If called as a method on an object, this behaves the same as "clone".
clone
$span= $span->clone(%attributes);Create a new span that inherits pos, lim, buf, and encoding from the first span if they weren't overridden in the attributes.
subspan
$span= $span->subspan($pos, $len);
$span= $span->subspan(pos => $pos, lim => $lim);Like clone, but $pos and $lim (and negative $len values) are relative to the current span instead of absolute offsets into the buffer.
ATTRIBUTES
buf
The SecretBuffer this span refers to. Spans hold a strong reference to the buffer.
- buffer
-
Alias for
buf.
pos
The parse position. This is a byte offset within the SecretBuffer, even when using a multibyte encoding. This is never less than zero.
len
The count of bytes in this span. This is never less than zero, and will never refer past the end of the buffer unless you alter the buffer length.
- length
-
Alias for
len.
lim
The "limit" (one-beyond-the-end) position, equal to pos + len. This will never be greater than the length of the buffer unless you alter the buffer length.
encoding
Read-only; this determines how characters will be iterated within the SecretBuffer. This carries over to Span objects created from this span. See "Character Encodings" in Crypt::SecretBuffer.
METHODS
parse
$span= $span->parse($pattern);
$span= $span->parse($pattern, $flags=0);If the current span begins with $pattern, return the span describing that pattern and advance "pos" to the end of that match. If not, return undef and pos is unchanged. See "Match Flags" in Crypt::SecretBuffer for the list of flags.
- rparse
-
Alias for
parse($pattern, MATCH_REVERSE). It parses and removes backward from the end of the span.
trim
$span->trim->...
$span->trim($pattern)->...
$span->trim($pattern, $flags)->...Remove $pattern from the start and end of the Span. Returns the same Span object, for chaining. If you need to know how much was removed, use parse/rparse instead. Note that this only removes the pattern once, unless you provide the MATCH_MULTI flag or specify '+' on the end of your regex.

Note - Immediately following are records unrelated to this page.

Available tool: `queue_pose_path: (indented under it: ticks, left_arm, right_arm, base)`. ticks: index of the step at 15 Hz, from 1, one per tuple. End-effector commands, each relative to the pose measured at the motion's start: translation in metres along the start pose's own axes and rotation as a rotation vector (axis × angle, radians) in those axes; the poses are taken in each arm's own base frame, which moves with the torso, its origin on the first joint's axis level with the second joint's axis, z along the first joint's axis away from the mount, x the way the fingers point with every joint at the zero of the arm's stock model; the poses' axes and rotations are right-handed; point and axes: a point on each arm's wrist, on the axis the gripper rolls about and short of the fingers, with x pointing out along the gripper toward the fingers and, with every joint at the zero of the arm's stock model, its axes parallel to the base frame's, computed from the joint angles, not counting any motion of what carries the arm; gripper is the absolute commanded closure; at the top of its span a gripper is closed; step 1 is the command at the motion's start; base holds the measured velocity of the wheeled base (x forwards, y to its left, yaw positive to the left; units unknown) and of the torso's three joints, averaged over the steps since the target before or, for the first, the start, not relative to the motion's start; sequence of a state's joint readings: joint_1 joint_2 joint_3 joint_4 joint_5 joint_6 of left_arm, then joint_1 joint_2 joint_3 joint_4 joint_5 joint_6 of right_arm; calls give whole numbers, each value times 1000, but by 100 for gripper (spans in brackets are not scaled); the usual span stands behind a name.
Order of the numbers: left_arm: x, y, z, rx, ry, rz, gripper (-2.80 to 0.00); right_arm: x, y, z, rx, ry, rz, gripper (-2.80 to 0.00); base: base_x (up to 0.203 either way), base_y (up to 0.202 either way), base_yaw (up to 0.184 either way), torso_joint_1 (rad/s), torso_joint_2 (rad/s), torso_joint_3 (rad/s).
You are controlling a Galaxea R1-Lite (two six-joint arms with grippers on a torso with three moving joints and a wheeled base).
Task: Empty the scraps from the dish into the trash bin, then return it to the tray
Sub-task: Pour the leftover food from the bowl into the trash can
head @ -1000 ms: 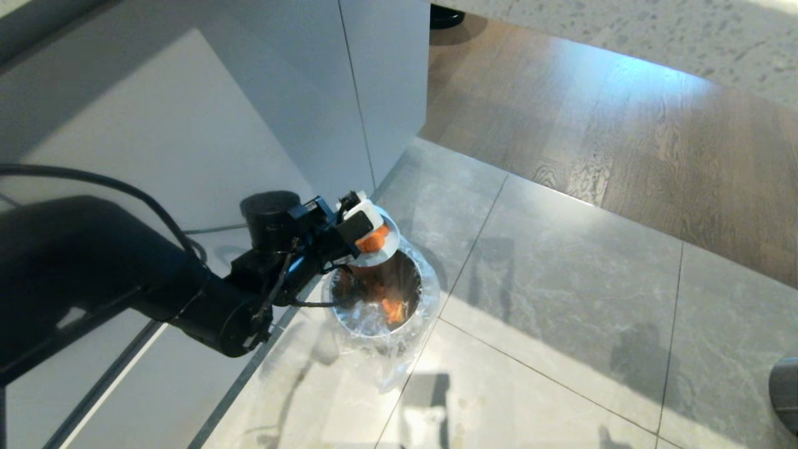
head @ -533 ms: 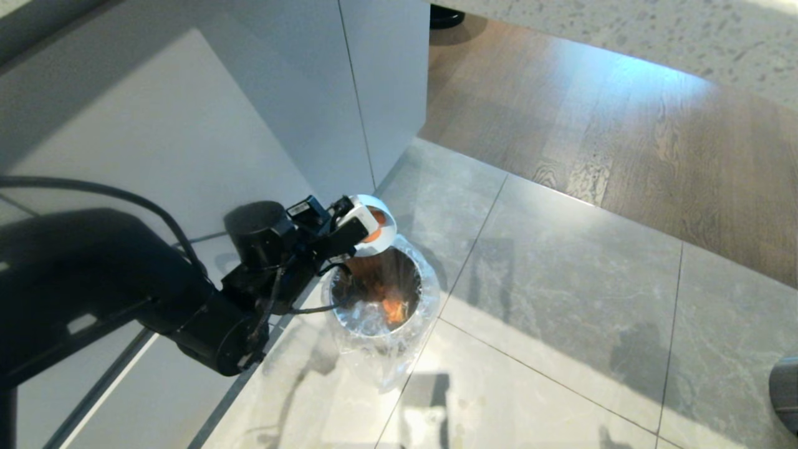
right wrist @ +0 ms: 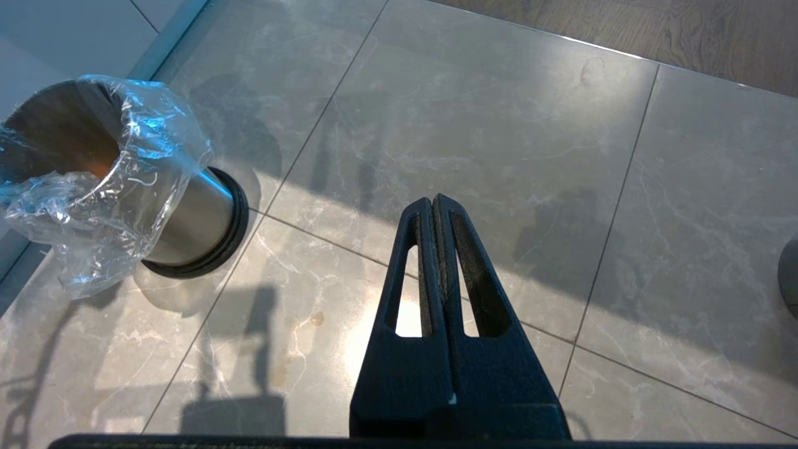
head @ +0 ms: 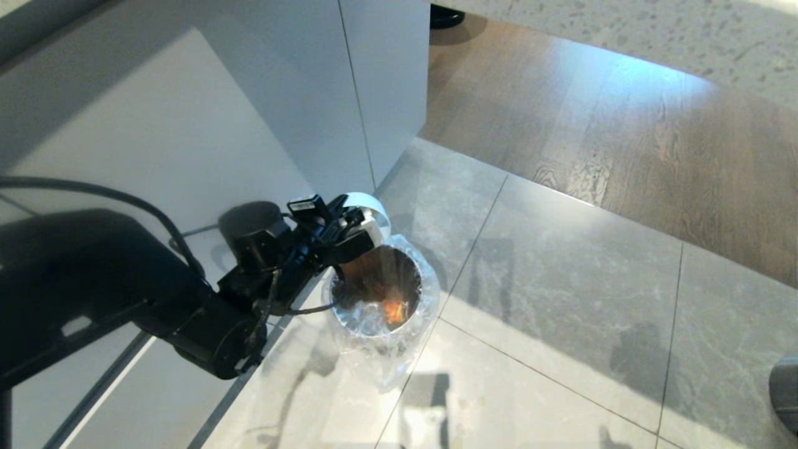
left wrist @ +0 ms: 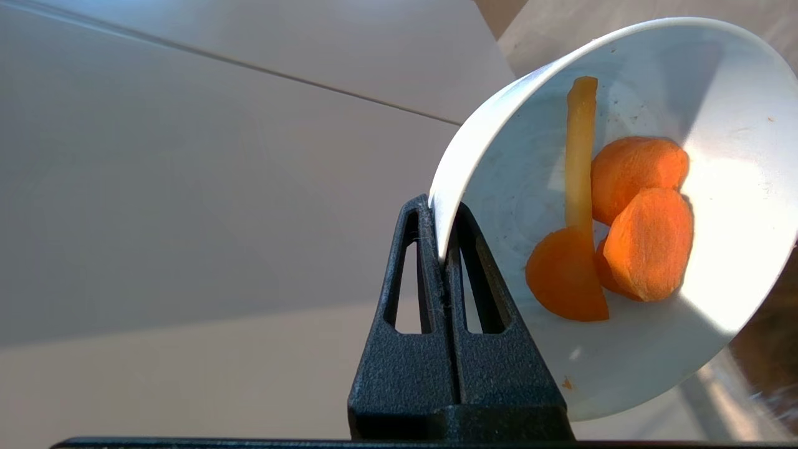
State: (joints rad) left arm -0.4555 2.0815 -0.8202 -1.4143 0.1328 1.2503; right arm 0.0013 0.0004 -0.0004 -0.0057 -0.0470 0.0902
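Dish (left wrist: 717, 93) tipped over trash bin (head: 380, 324), scraps (left wrist: 623, 237) (carrot slices, yellow stick) inside, left gripper (left wrist: 444, 249) pinching its rim.

Left arm reaching in from the left, wrist rolled over, left end effector (left wrist: 444, 249) pinched tight with one finger on either side of a thin rim. Right end effector (right wrist: 434, 249) hanging low over the floor, fingers pressed together, gripping nothing.
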Motion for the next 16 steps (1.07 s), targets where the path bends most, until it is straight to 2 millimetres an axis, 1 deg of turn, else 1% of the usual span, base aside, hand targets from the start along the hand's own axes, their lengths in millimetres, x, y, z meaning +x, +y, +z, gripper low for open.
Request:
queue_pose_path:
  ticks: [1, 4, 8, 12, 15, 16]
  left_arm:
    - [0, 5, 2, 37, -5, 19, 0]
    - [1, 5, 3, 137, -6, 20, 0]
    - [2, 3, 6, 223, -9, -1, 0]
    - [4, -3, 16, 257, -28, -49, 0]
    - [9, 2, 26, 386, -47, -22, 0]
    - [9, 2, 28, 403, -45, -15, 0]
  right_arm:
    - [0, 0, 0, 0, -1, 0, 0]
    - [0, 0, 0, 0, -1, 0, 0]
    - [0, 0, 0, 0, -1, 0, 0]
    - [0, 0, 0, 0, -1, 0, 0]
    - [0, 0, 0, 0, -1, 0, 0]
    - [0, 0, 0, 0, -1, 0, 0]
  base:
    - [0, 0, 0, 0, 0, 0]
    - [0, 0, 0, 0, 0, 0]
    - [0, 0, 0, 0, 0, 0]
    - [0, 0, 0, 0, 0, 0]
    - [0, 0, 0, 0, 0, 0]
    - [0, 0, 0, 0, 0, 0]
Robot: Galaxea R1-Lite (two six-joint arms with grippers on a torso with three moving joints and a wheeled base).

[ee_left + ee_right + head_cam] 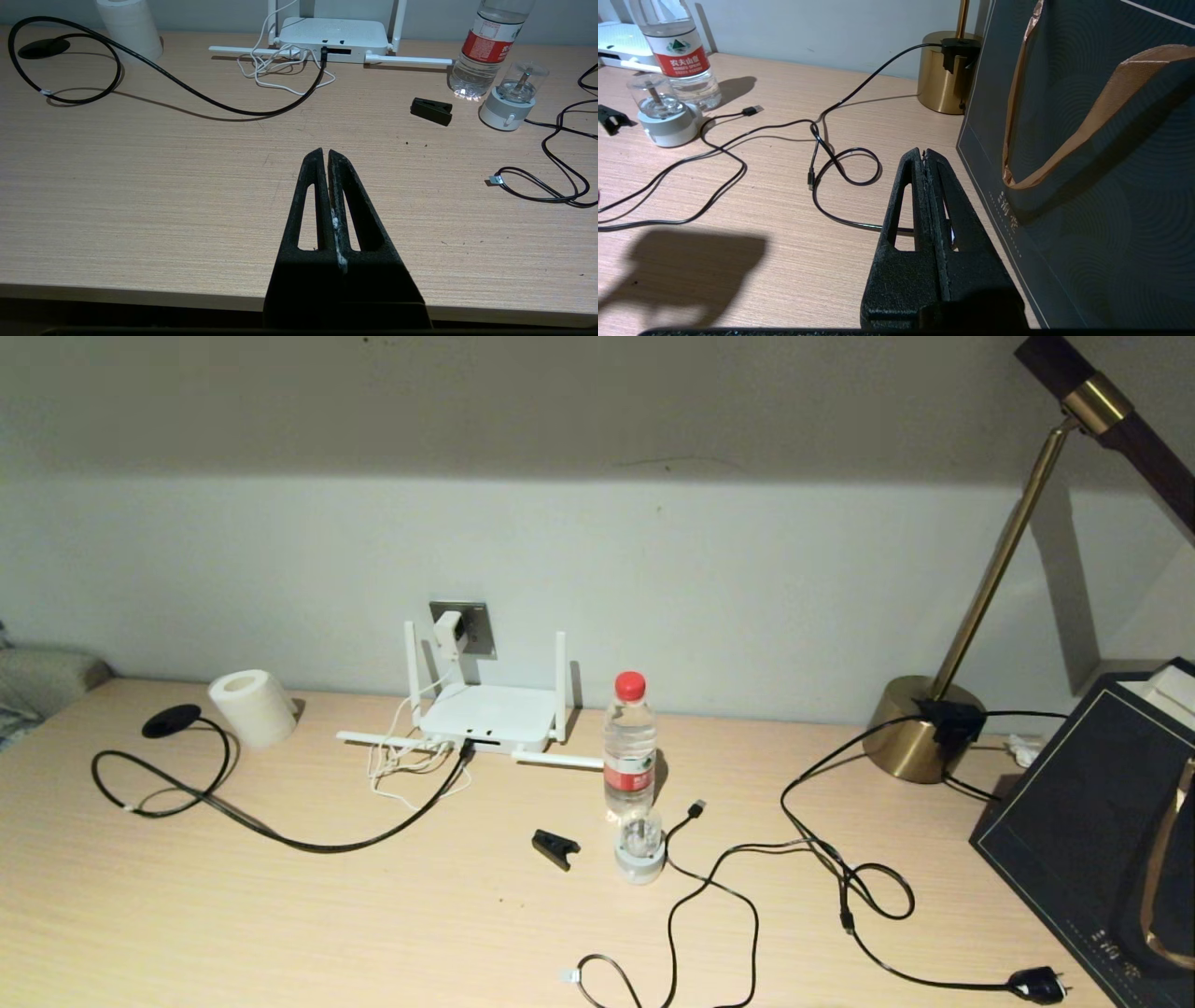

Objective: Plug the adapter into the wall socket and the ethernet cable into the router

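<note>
Both halves of the job look finished. The adapter (449,630) sits against the wall socket (464,627), apparently pushed home, its thin white cord dropping to the router (485,714) below. The ethernet cable (196,95) runs across the bench (187,196) and ends at the dark slot in the router's front edge, where its plug seems seated; how deep it sits I cannot tell. Its flat black oval end lies well off beside a roll of tissue (252,707). Neither arm shows in the head view. The left gripper (325,154) hangs low near the front edge of the bench, its jaws pressed together on nothing, with the router straight ahead of them and well apart. The right gripper (923,153) has its jaws together and empty as well; a dark gift bag (1087,186) stands close on one side of them, and a loose black USB cable (738,158) loops on the bench ahead, near a water bottle (677,51) and the brass lamp base (941,74). By my reading nothing is left but to confirm both plugs are firmly seated.
</note>
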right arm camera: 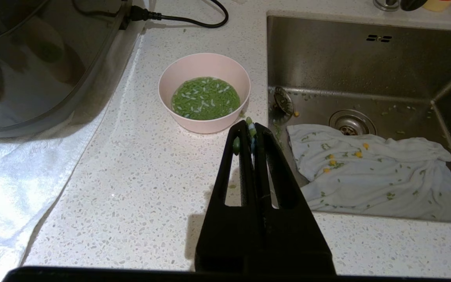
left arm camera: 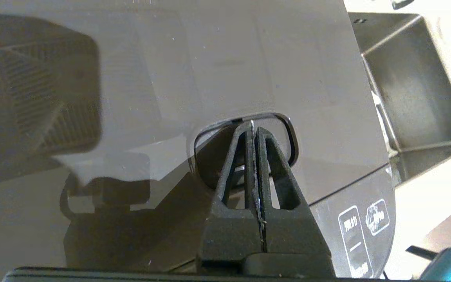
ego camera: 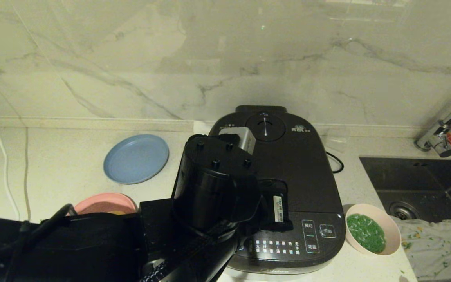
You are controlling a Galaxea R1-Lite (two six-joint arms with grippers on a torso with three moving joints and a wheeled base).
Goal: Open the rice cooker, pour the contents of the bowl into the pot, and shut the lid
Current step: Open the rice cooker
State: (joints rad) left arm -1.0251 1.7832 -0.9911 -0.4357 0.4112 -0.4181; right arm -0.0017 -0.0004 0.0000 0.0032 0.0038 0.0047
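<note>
Head view shows the rice cooker (ego camera: 284, 188) at the centre of the speckled counter (ego camera: 53, 164), its lid (ego camera: 288, 156) down and closed, so the pot is hidden. At about 3 o'clock from the cooker's front panel, just beside it, sits the bowl (ego camera: 372, 234), upright, with the contents (ego camera: 365, 232), green grains flecked with white, lying inside. The left arm reaches over the cooker from 8 o'clock, and its bulk covers the left gripper in this view. On the left wrist view the left gripper (left arm camera: 253, 129) has its jaws pressed together, the tips set on the rounded release button (left arm camera: 284, 135) in the lid; whether they press it down cannot be told. The right gripper (right arm camera: 249, 129) shows only on its own wrist view, jaws together over the counter just short of the bowl (right arm camera: 204, 92), with a few green grains stuck near the tips. A blue plate (ego camera: 136, 158) lies at 9 o'clock from the cooker, a pink plate (ego camera: 106, 203) nearer the robot, partly behind the arm. A sink (ego camera: 417, 172) lies at 3 o'clock, with a white cloth (ego camera: 437, 246) in it.
</note>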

The default pattern is qr/[\s]+/.
See "Match Flags" in Crypt::SecretBuffer for the list of flags.
- ltrim
-
Only remove from the start of the Span
- rtrim
-
Only remove from the end of the Span
starts_with
$bool= $span->starts_with($pattern);Return a boolean of whether $pattern matches at the start of the string.
ends_with
$bool= $span->ends_with($pattern);Return a boolean of whether $pattern matches at the end of the string.
scan
$span= $span->scan($pattern, $flags=0);Look for the first occurrence of a pattern in this Span. Return a new Span describing where it was found. The current Span is unchanged. See "Match Flags" in Crypt::SecretBuffer for the list of flags.
copy
copy_to
$secret= $span->copy(%options);
$span->copy_to($scalar_or_secret, %options);Copy the current span of bytes. copy returns a new SecretBuffer object. copy_to writes into an existing buffer, which can be either a SecretBuffer or a scalar for non-secrets. There is intentionally not a method to return a scalar, to avoid easily leaking secrets.
Options:
- encoding => $encoding
-
Encode bytes/characters written into the destination using the specified encoding. The bytes/characters are read from the current buffer using the Span's
encodingattribute. The default is to assume the same destination encoding as the source and copy the bytes literally, *unless* the destination is a Perl scalar and the source encoding was a type of unicode, in which case the default is to copy as Perl "wide characters" (which is internally UTF-8). But, if you specify UTF-8 here, you will instead receive bytes of UTF-8 rather than perl wide characters.
VERSION
version 0.008
AUTHOR
Michael Conrad <mike@nrdvana.net>
COPYRIGHT AND LICENSE
This software is copyright (c) 2025 by Michael Conrad.
This is free software; you can redistribute it and/or modify it under the same terms as the Perl 5 programming language system itself.